In surveying, a gyrotheodolite (also: surveying gyro) is an instrument composed of a gyrocompass mounted to a theodolite. It is used to determine the orientation of true north. It is the main instrument for orientation in mine surveying and in tunnel engineering, where astronomical star sights are not visible and GPS does not work.
In 1852, the French physicist Léon Foucault discovered that a gyro with two degrees of freedom points north. This principle was adapted by Max Schuler in 1921 to build the first surveying gyro. In 1949, the gyro-theodolite – at that time called a "meridian pointer" or "meridian indicator" – was first used by the Clausthal Mining Academy underground. Several years later it was improved with the addition of autocollimation telescopes. In 1960, the Fennel Kassel company produced the first of the KT1 series of gyro-theodolites. Fennel Kassel and others later produced gyro attachments that can be mounted on normal theodolites.
A gyroscope is mounted in a sphere, lined with Mu-metal to reduce magnetic influence, connected by a spindle to the vertical axis of the theodolite. The battery-powered gyro wheel is rotated at 20,000 rpm or more, until it acts as a north-seeking gyroscope. A separate optical system within the attachment permits the operator to rotate the theodolite and thereby bring a zero mark on the attachment into coincidence with the gyroscope spin axis. By tracking the spin axis as it oscillates about the meridian, a record of the azimuth of a series of the extreme stationary points of that oscillation may be determined by reading the theodolite azimuth circle. A midpoint can later be computed from these records that represents a refined estimate of the meridian. Careful setup and repeated observations can give an estimate that is within about 10 arc seconds of the true meridian. This estimate of the meridian contains errors due to the zero torque of the suspension not being aligned precisely with the true meridian and to measurement errors of the slightly damped extremes of oscillation. These errors can be moderated by refining the initial estimate of the meridian to within a few arc minutes and correctly aligning the zero torque of the suspension.

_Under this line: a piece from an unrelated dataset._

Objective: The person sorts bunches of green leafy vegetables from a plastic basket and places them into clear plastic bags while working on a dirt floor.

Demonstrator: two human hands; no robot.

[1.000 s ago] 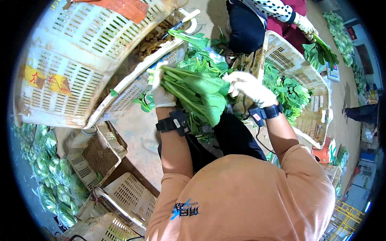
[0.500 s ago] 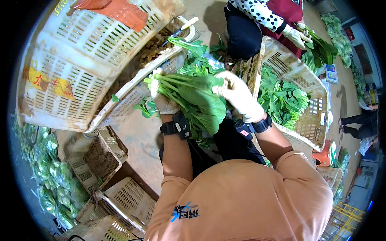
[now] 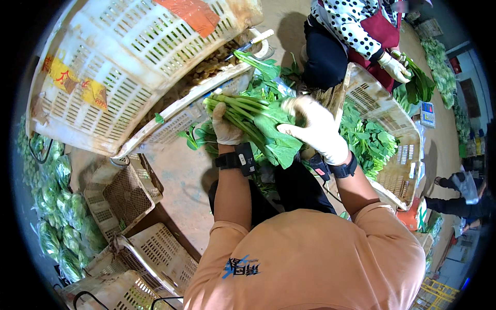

When the spinner is released from restraint with its axis of rotation aligned close to the meridian, the gyroscopic reaction of spin and Earth’s rotation results in precession of the spin axis in the direction of alignment with the plane of the meridian. This is because the daily rotation of the Earth is in effect continuously tilting the east-west axis of the station. The spinner axis then accelerates towards and overshoots the meridian, it then slows to a halt at an extreme point before similarly swinging back towards the initial point of release. This oscillation in azimuth of the spinner axis about the meridian repeats with a period of a few minutes. In practice the amplitude of oscillation will only gradually reduce as energy is lost due to the minimal damping present. Gyro-theodolites employ an undamped oscillating system because a determination can be obtained in less than about 20 minutes, while the asymptotic settling of a damped gyro-compass would take many times that before any reasonable determination of meridian could possibly be made.
When not in operation, the gyroscope assembly is anchored within the instrument. The electrically powered gyroscope is started while restrained and then released for operation. During operation the gyroscope is supported within the instrument assembly, typically on a thin vertical tape that constrains the gyroscope spinner axis to remain horizontal. The alignment of the spin axis is permitted to rotate in azimuth by only the small amount required during operation. An initial approximate estimate of the meridian is needed. This might be determined with a magnetic compass, from an existing survey network or by the use of the gyro-theodolite in an extended tracking mode.
Gyro-theodolites are primarily used in the absence of astronomical star sights and GPS. For example, where a conduit must pass under a river, a vertical shaft on each side of the river might be connected by a horizontal tunnel. A gyro-theodolite can be operated at the surface and then again at the foot of the shafts to identify the directions needed to tunnel between the base of the two shafts. During the construction of the Channel Tunnel, which runs under the English Channel from France to the UK, gyro-theodolites were used to align the tunnels.
Although a gyro-theodolite functions at the equator and in both the northern and southern hemispheres, it cannot be used at either the North Pole or South Pole, where the Earth's axis is precisely perpendicular to the horizontal axis of the spinner and the meridian is undefined. Gyro-theodolites are not normally used within about 15 degrees of the pole where the angle between the earth's rotation and the direction of gravity is too small for it to work reliably.
Unlike an artificial horizon or inertial navigation system, a gyro-theodolite cannot be relocated while it is operating. It must be restarted again at each site.
When available, astronomical star sights are able to give the meridian bearing to better than one hundred times the accuracy of the gyro-theodolite. Where this extra precision is not required, the gyro-theodolite is able to produce a result quickly without the need for night observations.